What you are asked to do ::
Give the number of lines in the listing that contain "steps", with no other words.

******

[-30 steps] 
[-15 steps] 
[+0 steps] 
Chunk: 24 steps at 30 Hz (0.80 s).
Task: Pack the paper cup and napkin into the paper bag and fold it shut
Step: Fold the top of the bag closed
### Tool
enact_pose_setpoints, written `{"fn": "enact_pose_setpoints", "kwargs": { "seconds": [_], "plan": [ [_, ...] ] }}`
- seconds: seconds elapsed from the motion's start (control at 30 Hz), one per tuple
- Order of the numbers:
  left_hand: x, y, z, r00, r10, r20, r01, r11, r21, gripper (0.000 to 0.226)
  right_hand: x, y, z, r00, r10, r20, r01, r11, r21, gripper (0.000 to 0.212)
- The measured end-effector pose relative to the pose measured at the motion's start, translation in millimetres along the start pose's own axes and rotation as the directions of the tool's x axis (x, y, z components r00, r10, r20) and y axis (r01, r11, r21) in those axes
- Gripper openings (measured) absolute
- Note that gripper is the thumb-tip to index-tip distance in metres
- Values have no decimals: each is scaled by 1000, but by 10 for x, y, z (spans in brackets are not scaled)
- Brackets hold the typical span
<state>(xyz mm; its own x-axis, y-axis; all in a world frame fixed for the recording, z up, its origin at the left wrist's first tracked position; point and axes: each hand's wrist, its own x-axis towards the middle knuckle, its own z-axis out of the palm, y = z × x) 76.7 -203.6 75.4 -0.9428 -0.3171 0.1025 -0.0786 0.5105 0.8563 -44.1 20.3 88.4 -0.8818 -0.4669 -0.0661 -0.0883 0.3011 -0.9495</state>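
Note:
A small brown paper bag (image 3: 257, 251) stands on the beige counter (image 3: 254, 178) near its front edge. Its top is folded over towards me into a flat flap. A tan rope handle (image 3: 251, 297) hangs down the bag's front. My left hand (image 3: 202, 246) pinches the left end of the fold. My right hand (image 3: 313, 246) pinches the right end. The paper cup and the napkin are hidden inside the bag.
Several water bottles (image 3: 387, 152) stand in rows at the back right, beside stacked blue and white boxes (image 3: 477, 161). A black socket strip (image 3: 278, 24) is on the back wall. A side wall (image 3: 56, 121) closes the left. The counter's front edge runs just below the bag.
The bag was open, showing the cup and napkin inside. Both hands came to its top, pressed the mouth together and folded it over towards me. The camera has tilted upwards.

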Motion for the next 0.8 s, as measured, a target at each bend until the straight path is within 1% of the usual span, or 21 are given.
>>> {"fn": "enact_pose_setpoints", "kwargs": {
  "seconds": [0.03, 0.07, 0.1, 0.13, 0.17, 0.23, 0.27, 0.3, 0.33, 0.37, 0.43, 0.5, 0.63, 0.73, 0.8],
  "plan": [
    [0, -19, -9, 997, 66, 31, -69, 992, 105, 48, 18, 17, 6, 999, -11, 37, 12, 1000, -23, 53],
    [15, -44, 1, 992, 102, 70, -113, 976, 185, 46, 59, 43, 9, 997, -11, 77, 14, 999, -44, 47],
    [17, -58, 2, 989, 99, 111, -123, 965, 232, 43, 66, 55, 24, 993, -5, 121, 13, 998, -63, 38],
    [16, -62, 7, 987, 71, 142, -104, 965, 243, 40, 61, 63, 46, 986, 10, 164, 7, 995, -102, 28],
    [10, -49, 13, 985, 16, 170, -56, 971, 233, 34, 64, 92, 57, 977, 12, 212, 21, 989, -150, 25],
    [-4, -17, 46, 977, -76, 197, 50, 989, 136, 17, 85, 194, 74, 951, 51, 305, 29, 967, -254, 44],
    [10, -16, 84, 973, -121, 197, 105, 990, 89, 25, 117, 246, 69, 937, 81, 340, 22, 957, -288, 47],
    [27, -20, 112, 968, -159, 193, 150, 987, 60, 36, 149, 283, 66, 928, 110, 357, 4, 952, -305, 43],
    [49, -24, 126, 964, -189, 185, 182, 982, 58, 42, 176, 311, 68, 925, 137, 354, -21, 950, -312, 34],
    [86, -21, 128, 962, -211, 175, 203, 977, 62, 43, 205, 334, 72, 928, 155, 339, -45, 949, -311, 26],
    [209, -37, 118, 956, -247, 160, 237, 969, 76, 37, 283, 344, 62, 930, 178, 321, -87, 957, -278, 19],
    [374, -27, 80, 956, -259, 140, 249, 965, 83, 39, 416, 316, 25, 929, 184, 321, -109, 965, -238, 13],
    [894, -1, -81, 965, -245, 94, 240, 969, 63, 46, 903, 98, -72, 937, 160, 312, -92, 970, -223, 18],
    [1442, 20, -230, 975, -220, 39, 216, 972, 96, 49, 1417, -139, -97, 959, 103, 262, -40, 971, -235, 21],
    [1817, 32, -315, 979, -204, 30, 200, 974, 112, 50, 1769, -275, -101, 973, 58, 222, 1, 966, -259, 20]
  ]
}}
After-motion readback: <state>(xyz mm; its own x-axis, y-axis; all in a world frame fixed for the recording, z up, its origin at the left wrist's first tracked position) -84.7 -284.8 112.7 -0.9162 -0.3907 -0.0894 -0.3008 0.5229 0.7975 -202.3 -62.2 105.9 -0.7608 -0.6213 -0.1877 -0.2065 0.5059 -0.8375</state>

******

The answer ::
4